## What you need to do
Exact wording is required for every entry; transcribe all of them and leave the images out.

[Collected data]
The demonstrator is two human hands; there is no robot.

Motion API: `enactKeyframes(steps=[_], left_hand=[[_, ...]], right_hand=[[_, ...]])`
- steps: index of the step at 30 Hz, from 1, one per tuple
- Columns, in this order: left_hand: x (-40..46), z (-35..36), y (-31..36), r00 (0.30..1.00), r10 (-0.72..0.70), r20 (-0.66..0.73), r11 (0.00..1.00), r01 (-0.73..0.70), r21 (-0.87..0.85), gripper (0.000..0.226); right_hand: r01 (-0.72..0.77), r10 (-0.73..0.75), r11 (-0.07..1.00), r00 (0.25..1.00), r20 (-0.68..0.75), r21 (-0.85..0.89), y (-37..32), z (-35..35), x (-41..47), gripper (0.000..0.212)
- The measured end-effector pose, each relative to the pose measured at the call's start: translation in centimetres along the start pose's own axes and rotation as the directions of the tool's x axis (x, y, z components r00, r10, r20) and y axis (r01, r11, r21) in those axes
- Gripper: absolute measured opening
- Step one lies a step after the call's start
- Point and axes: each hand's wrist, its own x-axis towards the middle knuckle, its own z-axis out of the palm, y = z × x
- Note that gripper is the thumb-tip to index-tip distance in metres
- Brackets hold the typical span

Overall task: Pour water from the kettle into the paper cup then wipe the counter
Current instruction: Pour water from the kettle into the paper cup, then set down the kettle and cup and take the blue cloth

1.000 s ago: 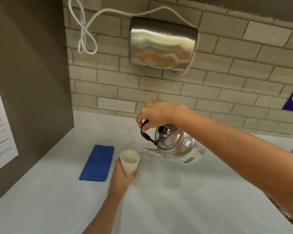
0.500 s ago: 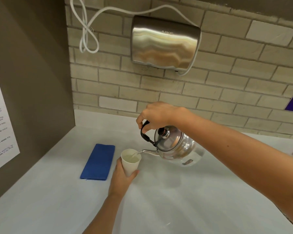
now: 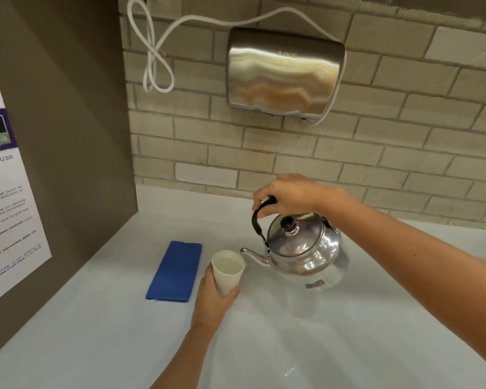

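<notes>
The shiny round metal kettle has tipped back up since a moment ago, and no water runs from its spout now. The right hand grips its black handle. The left hand is wrapped around the white paper cup, which has water inside. A folded blue cloth lies flat on the white counter, nearer its left edge.

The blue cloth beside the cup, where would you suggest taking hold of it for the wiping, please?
Probably at the near short edge of the blue cloth, coming from above. It lies folded flat on the counter, so fingers likely must pinch down on that edge, which lies nearest the left hand.
</notes>
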Motion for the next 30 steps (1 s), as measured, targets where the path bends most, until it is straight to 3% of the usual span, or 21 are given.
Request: enactKeyframes(steps=[5,10,17,30], left_hand=[[-0.1,-0.2,0.3,1.000,0.001,0.002,1.000,-0.001,-0.023,0.083],[0.1,-0.1,0.1,1.000,-0.014,0.007,0.999,0.014,-0.032,0.081],[0.3,0.1,-0.5,0.999,-0.049,0.017,0.998,0.049,-0.032,0.077],[0.1,0.0,-0.4,0.998,-0.052,0.030,0.997,0.054,-0.052,0.075]], right_hand=[[-0.115,0.163,0.945,0.978,-0.134,0.306,3.8,1.6,-1.7,0.010],[-0.071,0.253,0.854,0.922,-0.294,0.515,6.3,4.3,-0.7,0.007],[-0.082,0.354,0.807,0.859,-0.369,0.585,6.6,8.1,5.3,0.011],[-0.105,0.345,0.750,0.905,-0.250,0.653,6.1,11.7,11.4,0.012]])
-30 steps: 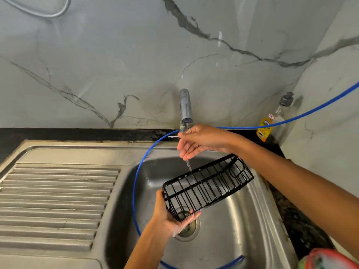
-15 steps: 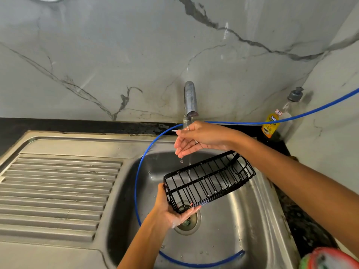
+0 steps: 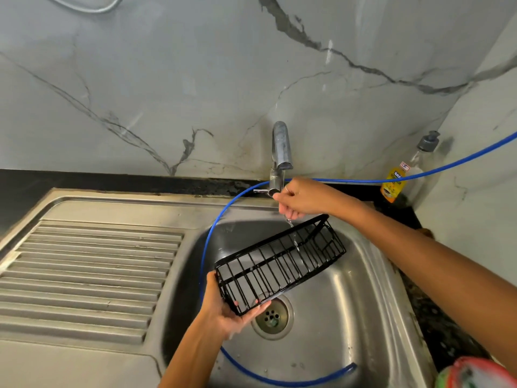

## Reply to the exercise
The demonstrator is two human hands; there is no robot.

Motion API: `enactKeyframes(steps=[_], left_hand=[[_, ...]], right_hand=[[_, ...]])`
- steps: index of the step at 30 Hz, from 1, one per tuple
- Columns, in this order: left_hand: x (-40..46), z (-35..36), y (-31..36), r00 (0.30..1.00), r10 (-0.72..0.70), r20 (-0.66..0.73), r11 (0.00..1.00), r01 (-0.73..0.70), r21 (-0.87..0.85), gripper (0.000..0.226); right_hand: r01 (-0.72..0.77), r10 (-0.73..0.75), r11 (-0.07..1.00), r00 (0.25..1.00), r20 (-0.68..0.75), r21 (-0.85..0.89), y (-37..32), z (-35..35), x (-41..47), gripper (0.000..0.212)
- The measured end-effector pose, each relative to the pose measured at the call's start: translation in centimetres along the start pose's own axes and rotation as the directions of the tool's x axis (x, y, z components r00, r10, r20) and y axis (r01, r11, r21) in those axes
- Gripper: absolute measured opening
- Step one lies a step after the call's start
- Point and axes: each hand's wrist, its own x-axis towards the middle knuckle, its own z-axis out of the palm, y = z × x
- Note that gripper is the thumb-tip to index-tip distance in metres
- Brackets hold the typical span

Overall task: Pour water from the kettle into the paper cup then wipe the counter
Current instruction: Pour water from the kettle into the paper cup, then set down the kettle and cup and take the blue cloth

1.000 s ago: 
0.500 s ago: 
now: 

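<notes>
The shiny round metal kettle has tipped back up since a moment ago, and no water runs from its spout now. The right hand grips its black handle. The left hand is wrapped around the white paper cup, which has water inside. A folded blue cloth lies flat on the white counter, nearer its left edge.

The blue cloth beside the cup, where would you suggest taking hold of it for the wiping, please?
Probably at the near short edge of the blue cloth, coming from above. It lies folded flat on the counter, so fingers likely must pinch down on that edge, which lies nearest the left hand.
</notes>
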Motion for the next 30 steps (1 s), as measured, targets where the path bends most, until it is straight to 3% of the usual span, or 21 are given.
Request: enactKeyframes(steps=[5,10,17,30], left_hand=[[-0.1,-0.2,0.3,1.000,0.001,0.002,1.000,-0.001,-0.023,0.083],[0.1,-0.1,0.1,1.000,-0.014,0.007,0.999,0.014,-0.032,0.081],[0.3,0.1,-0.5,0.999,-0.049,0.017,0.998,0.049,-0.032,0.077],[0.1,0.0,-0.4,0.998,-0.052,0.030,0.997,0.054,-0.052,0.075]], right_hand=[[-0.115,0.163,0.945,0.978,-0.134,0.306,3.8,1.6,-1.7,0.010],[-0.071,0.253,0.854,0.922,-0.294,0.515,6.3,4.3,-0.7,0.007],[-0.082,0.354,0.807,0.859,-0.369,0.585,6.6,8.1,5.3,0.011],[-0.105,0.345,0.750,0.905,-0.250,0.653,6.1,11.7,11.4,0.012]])
-30 steps: 
-15 steps: 
+0 steps: 

The output given here is complete.